Copy out lines with the word "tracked" from the material that follows.

++++++++++++++++++++

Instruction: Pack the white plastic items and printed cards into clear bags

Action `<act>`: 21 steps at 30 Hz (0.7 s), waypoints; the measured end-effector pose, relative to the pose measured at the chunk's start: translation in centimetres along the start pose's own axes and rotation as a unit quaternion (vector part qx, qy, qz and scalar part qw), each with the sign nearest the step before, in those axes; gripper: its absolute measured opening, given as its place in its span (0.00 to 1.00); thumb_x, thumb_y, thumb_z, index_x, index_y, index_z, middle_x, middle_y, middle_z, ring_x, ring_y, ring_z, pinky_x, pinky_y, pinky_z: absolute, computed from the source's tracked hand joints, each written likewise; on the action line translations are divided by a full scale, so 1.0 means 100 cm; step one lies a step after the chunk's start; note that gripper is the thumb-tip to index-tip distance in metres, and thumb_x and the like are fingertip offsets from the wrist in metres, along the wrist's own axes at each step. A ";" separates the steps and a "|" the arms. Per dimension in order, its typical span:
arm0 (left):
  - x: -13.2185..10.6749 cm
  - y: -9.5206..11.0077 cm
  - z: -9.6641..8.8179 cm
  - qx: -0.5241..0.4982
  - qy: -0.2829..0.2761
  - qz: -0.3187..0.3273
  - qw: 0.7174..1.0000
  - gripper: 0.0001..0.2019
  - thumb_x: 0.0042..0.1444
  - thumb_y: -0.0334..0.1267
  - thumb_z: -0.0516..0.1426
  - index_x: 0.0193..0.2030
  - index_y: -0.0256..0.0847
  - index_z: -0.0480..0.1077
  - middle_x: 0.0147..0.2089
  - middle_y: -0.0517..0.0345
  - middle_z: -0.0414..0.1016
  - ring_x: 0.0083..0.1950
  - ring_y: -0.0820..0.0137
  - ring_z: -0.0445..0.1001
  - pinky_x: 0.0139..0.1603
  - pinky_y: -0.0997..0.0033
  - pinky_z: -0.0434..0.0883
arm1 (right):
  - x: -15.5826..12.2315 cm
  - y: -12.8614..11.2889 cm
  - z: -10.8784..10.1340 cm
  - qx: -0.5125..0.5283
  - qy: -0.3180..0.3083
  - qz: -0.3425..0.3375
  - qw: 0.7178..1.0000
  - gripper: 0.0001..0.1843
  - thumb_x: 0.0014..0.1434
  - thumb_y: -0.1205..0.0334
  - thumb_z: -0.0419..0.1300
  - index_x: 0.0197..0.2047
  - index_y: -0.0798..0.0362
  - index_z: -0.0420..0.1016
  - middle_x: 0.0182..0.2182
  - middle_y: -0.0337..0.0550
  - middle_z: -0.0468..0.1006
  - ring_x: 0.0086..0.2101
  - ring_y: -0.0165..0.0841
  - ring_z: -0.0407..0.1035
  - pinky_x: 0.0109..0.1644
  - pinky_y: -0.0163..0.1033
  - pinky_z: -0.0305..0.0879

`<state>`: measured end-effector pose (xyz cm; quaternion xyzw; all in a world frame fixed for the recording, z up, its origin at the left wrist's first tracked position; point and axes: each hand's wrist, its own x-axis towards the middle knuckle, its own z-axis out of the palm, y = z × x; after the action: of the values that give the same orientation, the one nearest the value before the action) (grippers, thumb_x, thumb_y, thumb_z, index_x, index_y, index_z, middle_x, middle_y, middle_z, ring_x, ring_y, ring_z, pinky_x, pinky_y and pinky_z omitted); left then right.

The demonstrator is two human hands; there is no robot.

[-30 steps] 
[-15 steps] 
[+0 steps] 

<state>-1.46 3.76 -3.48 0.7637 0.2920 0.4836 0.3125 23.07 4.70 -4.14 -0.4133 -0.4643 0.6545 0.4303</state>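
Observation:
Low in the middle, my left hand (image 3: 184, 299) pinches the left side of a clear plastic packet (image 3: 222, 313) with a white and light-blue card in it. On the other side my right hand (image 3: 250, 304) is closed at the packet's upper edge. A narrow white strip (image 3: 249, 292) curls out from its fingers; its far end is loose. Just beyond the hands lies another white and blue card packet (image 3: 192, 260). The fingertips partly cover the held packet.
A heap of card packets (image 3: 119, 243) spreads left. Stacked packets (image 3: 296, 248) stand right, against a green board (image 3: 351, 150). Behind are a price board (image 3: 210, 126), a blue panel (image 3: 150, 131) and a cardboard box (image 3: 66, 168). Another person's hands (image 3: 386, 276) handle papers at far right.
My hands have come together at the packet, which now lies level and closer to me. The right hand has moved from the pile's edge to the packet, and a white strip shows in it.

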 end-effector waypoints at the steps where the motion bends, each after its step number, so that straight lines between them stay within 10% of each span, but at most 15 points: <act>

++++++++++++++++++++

## [Task solution]
Action `<act>`: 21 steps at 30 Hz (0.7 s), waypoints; the measured end-effector pose, relative to the pose measured at the chunk's start: translation in centimetres along the start pose's own axes and rotation as a unit quaternion (vector part qx, qy, qz and scalar part qw), each with the sign nearest the step before, in those axes; gripper: its absolute measured opening, given as its place in its span (0.00 to 1.00); thumb_x, thumb_y, thumb_z, index_x, index_y, index_z, middle_x, middle_y, middle_z, ring_x, ring_y, ring_z, pinky_x, pinky_y, pinky_z: absolute, computed from the source's tracked hand joints, each written likewise; on the action line translations are divided by a full scale, so 1.0 means 100 cm; step one lies a step after the chunk's start; note that gripper is the thumb-tip to index-tip distance in metres, and thumb_x and the like are fingertip offsets from the wrist in metres, along the wrist's own axes at each step. A ";" separates the steps and a "|" the arms. Per dimension in order, its typical span:
`<state>`: measured end-effector pose (xyz cm; quaternion xyzw; all in a world frame fixed for the recording, z up, its origin at the left wrist's first tracked position; point and axes: each hand's wrist, its own x-axis towards the middle knuckle, its own z-axis out of the palm, y = z × x; after the action: of the values that give the same orientation, the one nearest the value before the action) (grippers, thumb_x, thumb_y, thumb_z, index_x, index_y, index_z, middle_x, middle_y, middle_z, ring_x, ring_y, ring_z, pinky_x, pinky_y and pinky_z omitted); left then right.

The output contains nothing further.